I am now committed to and focused on opportunities that seem to be continuously revealing themselves to me, recognizing how long I waited for this to happen and how fortunate I feel to finally be at this point.  Ironically, I enjoy teaching marketing and find some humor in the fact that it is where my interests still are. But, I realize now that with learning as my top strength, I need to focus on teaching as the expression of my intention.

When I initially made this decision, I had a few opportunities locked in, but it was far from a “safety net.” However, in just a few weeks, the stars and planets seem to be in alignment. I am again teaching online writing and communication courses for Axia College of University of Phoenix and will start teaching in the marketing professional certificate program of UC Santa Barbara Extension in January.

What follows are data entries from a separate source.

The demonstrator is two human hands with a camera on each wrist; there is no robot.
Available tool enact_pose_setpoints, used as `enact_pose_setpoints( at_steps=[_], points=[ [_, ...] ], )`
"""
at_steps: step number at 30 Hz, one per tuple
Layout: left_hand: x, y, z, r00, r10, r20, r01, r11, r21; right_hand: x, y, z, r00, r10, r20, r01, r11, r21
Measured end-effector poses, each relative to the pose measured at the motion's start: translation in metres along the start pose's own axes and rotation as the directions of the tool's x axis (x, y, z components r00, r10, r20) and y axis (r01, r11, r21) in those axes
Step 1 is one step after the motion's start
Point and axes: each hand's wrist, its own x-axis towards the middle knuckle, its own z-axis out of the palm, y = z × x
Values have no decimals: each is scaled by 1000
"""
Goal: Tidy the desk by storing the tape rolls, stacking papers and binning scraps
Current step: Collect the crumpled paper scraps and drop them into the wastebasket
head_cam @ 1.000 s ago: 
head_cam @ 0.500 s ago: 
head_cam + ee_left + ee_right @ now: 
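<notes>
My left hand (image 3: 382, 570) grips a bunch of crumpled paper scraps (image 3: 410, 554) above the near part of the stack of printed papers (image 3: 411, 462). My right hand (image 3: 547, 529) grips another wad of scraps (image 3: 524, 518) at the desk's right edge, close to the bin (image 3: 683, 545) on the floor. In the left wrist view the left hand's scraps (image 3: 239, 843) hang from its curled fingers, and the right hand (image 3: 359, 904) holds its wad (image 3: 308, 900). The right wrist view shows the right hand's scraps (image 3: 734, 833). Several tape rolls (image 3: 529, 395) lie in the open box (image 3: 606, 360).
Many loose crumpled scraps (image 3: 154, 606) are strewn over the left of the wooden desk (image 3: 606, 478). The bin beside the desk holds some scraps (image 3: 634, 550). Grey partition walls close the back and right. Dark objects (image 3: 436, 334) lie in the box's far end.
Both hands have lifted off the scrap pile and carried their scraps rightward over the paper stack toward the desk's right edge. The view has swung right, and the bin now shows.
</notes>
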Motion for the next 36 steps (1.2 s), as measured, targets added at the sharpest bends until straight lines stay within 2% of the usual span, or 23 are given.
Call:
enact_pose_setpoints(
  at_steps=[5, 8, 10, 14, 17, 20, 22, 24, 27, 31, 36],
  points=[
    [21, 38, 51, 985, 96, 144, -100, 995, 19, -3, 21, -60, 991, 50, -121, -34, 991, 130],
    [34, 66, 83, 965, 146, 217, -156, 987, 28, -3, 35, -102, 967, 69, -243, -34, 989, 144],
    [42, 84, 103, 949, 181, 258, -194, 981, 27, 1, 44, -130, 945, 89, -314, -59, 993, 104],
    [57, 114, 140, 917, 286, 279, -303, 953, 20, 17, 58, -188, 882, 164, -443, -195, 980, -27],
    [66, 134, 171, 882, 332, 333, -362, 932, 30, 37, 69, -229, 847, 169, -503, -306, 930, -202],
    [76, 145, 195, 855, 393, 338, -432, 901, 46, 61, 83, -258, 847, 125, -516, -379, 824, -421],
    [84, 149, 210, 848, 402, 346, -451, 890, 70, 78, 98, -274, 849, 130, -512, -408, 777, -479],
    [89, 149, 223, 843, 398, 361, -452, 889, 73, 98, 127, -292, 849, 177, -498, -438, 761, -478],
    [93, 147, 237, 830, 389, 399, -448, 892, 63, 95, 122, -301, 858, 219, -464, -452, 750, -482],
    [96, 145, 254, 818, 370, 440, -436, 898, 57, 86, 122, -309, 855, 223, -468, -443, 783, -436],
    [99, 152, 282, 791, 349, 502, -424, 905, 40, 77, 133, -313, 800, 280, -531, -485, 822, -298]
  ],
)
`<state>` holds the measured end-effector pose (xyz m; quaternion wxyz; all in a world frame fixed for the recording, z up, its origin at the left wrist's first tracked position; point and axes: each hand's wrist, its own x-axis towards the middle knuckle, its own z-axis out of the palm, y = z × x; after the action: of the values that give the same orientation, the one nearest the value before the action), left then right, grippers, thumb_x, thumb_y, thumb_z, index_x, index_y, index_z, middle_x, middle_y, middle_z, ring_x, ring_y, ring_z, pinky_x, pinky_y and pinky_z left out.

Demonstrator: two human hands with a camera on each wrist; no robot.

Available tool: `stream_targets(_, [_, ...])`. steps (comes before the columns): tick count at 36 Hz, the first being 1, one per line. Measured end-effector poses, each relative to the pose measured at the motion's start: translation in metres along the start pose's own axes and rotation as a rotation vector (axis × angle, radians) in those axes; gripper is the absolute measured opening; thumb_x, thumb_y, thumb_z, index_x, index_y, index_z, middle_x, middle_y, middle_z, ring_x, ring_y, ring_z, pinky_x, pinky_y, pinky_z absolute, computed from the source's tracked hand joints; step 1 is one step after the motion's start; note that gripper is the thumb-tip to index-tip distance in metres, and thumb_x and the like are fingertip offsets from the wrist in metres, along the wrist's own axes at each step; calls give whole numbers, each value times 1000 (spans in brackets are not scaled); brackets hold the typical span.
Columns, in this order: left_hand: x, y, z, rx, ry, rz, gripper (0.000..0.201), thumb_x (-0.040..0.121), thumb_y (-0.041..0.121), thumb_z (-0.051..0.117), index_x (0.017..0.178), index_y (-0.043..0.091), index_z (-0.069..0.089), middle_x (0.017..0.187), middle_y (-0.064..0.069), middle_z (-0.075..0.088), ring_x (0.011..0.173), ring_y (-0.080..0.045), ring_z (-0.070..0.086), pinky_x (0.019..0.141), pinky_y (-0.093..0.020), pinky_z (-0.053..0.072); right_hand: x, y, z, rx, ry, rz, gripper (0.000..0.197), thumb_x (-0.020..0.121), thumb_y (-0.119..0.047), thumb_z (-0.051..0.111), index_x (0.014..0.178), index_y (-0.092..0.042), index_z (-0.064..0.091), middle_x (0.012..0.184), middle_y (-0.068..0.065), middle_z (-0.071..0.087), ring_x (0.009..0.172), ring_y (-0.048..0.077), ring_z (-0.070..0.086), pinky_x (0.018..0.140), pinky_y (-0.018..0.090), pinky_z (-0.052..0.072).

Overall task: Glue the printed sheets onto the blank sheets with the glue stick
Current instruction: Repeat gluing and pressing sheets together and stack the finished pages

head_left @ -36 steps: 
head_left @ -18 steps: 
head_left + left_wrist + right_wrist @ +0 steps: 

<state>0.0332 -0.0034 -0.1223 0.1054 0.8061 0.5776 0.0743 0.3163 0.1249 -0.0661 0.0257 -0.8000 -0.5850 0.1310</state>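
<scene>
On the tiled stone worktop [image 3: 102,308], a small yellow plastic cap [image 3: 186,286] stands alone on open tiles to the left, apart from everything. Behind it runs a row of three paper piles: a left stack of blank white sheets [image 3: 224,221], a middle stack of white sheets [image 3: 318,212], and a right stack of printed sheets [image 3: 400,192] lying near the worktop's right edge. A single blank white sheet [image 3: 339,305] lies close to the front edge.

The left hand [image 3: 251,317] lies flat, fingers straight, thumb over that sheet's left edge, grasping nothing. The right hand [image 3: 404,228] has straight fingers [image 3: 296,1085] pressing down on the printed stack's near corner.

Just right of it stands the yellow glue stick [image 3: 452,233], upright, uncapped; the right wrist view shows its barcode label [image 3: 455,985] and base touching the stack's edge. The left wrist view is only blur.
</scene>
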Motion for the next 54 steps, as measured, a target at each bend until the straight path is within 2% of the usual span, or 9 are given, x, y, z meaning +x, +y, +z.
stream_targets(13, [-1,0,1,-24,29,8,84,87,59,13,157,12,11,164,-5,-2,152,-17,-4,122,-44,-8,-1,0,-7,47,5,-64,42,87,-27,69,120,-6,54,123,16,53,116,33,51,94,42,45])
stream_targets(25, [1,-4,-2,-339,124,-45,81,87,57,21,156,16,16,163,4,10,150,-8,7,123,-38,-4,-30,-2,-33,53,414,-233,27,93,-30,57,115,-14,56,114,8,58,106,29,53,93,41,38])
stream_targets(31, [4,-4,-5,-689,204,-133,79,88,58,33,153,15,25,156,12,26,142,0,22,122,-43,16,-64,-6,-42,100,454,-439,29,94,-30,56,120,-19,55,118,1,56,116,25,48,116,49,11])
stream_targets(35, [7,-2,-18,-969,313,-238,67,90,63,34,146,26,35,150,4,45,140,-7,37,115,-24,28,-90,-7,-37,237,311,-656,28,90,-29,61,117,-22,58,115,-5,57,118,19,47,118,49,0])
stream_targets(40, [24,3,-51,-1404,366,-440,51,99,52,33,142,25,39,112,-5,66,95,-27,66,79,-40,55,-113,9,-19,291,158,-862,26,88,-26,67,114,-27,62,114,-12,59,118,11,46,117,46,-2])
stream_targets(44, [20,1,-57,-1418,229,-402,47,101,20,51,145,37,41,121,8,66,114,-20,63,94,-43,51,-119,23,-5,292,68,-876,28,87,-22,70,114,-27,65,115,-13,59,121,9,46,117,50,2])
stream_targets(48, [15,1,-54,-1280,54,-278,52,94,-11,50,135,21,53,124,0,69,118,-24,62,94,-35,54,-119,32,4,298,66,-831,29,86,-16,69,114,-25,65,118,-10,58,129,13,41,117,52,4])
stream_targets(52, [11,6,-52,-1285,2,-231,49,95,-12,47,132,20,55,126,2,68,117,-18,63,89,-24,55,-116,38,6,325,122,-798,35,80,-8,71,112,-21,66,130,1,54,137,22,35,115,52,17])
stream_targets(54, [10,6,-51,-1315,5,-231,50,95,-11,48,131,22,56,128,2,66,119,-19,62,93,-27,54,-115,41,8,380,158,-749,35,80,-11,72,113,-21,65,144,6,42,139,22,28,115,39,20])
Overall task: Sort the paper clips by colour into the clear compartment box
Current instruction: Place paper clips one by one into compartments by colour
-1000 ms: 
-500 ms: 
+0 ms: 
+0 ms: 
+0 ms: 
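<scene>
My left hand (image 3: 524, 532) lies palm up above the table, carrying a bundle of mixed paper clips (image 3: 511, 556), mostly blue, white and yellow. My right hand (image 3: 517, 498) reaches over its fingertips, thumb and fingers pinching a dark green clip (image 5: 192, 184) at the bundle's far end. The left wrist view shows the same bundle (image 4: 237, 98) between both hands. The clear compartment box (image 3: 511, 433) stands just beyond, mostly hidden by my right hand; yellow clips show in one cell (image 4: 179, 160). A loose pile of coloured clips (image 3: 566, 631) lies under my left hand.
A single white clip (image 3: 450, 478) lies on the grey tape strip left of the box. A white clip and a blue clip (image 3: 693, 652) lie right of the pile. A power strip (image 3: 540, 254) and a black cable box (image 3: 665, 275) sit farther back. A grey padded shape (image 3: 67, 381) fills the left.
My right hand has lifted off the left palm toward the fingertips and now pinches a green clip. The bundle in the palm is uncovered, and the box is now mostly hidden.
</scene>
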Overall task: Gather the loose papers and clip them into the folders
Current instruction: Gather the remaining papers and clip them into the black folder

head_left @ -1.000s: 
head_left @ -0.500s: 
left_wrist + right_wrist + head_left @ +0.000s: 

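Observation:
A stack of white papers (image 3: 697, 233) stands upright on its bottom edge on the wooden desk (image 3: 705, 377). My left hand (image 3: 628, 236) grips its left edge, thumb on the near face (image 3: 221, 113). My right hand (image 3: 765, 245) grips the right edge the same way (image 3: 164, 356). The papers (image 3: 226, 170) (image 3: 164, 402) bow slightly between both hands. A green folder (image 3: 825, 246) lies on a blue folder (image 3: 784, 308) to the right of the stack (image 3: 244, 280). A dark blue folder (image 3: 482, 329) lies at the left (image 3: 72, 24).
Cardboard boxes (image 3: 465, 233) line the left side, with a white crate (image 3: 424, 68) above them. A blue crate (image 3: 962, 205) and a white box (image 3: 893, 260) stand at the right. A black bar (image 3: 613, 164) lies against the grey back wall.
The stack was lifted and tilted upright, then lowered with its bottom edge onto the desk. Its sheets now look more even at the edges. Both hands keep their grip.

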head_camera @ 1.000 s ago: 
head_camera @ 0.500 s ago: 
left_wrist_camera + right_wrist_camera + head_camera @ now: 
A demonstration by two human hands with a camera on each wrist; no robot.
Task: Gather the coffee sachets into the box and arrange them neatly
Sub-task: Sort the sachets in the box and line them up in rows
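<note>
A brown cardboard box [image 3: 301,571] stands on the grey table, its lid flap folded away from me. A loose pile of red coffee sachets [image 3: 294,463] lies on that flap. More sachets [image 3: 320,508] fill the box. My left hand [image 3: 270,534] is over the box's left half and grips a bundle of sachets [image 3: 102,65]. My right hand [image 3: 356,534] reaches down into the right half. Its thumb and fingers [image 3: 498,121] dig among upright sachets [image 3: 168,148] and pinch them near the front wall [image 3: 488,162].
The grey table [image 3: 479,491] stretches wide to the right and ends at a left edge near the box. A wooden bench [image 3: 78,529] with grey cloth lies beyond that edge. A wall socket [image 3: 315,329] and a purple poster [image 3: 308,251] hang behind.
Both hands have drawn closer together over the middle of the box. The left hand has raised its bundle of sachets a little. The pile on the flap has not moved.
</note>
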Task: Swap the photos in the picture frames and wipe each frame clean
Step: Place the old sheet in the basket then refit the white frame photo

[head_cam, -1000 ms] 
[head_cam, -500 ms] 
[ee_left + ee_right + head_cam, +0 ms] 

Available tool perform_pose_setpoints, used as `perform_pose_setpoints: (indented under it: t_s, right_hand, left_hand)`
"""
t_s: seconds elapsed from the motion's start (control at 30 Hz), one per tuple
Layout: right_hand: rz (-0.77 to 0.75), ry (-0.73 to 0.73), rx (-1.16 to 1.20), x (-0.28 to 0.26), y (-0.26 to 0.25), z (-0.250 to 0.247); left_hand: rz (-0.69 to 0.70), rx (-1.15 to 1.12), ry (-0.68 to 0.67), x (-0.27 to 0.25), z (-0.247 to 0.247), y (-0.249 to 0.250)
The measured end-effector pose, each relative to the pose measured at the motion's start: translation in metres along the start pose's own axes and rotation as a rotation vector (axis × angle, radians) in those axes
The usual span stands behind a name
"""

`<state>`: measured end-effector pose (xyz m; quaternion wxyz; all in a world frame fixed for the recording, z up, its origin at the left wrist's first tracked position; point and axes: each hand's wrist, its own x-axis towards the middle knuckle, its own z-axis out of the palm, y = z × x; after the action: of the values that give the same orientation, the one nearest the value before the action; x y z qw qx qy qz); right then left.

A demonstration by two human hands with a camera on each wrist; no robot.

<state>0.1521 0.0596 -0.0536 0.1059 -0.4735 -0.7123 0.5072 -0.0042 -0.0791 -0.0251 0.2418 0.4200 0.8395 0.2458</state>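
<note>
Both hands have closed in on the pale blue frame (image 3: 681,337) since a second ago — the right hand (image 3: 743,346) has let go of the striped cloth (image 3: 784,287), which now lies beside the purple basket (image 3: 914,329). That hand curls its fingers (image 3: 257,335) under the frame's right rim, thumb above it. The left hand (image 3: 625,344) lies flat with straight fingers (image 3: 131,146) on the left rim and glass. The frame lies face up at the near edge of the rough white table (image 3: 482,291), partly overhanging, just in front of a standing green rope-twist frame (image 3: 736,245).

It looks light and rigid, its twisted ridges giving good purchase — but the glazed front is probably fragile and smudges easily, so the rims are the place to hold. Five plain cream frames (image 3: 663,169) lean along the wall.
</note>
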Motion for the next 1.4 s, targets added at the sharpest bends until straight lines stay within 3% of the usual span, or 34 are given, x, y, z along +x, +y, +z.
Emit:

In the coming weeks I am expecting to be teaching writing and possibly business courses for another private university. I also plan to work with younger students in need of specialized instruction through Kaplan K12 Learning Services where I was invited on Saturday to participate in teacher training after an “audition” on Thursday! I still have a few other options in progress, and am just trying to be careful not to over-commit. After all, I still need time for studying of my own!

I think the icing on the cake came tonight when I went go get some books at Barnes and Noble where they gave me an “Educator’s Discount Card.” To paraphrase Pinocchio’s statement to Gepetto: I’m a real teacher now!